近年、頻繁に耳にするようになった生成AI「ChatGPT」を、学習に応用するための方法をまとめた参考書。「ChatGPT」に精通した特別講師が、2人の中学生に指導していく中で、「ChatGPT」の全体像や活用方法を解説していく。漫画のように登場人物たちの会話形式で展開されており、気軽に読み進められる構成だ。
大きく「基本編」と「実践編」に分かれている。基本編では、従来のAIと生成AIの違いや、個人情報の流出リスクについて示す。ただ絶賛するのではなく、「ChatGPT」が抱える課題に触れながら、それをどう生かすかを丁寧に論じている点はありがたい。実践編では、まずテスト対策として、数学の問題を「ChatGPT」に作成してもらう方法を紹介。さらに、音声機能を活用したシャドーイング、読書感想文の添削指導など、さまざまな教科での実践例が登場する。いずれも使い方が詳しく記されており、試してみたくなるようなものばかりだ。
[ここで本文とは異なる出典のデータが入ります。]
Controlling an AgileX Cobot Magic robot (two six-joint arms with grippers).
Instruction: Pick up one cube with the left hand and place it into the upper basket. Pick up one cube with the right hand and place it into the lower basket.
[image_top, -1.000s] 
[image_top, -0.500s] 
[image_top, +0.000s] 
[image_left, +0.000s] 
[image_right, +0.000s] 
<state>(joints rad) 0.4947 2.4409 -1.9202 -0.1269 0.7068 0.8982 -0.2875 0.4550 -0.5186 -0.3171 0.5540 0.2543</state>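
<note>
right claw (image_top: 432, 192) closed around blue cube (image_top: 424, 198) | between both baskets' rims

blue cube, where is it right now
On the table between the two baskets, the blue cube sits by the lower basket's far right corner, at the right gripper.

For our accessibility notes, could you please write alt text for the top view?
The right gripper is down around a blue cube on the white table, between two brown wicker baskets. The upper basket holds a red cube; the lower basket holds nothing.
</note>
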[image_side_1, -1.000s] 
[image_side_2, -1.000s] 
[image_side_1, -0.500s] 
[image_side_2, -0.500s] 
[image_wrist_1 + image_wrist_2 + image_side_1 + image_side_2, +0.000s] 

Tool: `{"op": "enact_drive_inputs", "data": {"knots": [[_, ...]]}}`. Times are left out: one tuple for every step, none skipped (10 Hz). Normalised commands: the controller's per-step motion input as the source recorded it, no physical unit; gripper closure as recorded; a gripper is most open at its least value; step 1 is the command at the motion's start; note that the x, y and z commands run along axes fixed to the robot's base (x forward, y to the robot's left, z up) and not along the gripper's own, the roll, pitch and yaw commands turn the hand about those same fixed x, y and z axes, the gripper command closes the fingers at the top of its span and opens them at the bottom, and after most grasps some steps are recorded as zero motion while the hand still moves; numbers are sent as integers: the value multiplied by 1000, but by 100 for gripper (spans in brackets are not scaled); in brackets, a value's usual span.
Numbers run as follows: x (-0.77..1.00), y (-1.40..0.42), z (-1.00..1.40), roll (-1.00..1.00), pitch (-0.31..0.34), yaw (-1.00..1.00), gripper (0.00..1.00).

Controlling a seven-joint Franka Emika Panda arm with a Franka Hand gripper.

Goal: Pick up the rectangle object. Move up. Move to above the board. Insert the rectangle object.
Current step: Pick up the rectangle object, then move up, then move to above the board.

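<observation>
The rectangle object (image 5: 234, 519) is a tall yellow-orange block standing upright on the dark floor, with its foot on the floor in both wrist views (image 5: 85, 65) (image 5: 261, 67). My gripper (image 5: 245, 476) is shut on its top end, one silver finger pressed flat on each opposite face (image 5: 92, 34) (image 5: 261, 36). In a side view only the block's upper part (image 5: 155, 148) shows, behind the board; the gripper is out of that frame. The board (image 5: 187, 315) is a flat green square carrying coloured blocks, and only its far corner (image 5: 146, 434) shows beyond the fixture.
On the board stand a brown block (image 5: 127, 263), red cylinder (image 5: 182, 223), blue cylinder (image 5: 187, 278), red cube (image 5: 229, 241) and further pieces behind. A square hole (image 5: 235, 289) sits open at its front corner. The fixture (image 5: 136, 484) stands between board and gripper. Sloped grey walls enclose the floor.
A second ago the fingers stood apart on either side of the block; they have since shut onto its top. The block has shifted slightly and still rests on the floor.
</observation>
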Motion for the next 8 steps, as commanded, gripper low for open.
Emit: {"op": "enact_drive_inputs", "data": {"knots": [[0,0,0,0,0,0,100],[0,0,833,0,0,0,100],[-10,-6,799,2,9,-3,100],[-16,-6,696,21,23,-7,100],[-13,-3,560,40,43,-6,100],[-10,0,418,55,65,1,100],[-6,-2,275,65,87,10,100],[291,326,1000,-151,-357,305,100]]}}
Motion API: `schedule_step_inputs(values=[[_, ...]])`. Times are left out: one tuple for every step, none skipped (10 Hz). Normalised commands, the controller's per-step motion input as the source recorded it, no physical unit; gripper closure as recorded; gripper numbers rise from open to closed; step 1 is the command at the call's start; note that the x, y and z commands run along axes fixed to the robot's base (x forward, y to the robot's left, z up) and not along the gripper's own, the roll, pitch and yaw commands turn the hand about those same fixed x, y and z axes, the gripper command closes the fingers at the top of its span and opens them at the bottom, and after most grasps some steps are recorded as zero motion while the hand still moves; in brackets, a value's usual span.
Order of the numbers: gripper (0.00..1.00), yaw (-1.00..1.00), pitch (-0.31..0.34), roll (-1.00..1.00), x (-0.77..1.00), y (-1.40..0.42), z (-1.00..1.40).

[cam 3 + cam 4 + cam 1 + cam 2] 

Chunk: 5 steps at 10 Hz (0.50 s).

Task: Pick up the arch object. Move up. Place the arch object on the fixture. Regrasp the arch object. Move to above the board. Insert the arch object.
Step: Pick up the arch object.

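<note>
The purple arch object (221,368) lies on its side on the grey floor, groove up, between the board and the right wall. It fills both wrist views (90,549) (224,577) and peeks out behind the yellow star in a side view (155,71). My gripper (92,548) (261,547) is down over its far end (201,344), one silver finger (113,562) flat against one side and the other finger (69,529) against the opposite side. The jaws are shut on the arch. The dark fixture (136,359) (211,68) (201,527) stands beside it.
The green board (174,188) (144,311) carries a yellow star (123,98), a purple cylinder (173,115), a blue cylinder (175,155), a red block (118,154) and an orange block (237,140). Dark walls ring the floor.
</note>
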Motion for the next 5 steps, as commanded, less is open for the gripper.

ただ、「ChatGPT」の有用性が語られる一方で、巻末には「どんなにAIが発達しようとも、結局それを扱うのは人間である」という言葉が載っており、深く心に残る。IT化がどれだけ進んでも、むしろ進んでいる今だからこそ、教育という営みの重要性を再認識させられた。中学生向けではあるが、子どもたちに堂々と「ChatGPT」について教えられるよう、教師にもぜひ手に取ってほしい。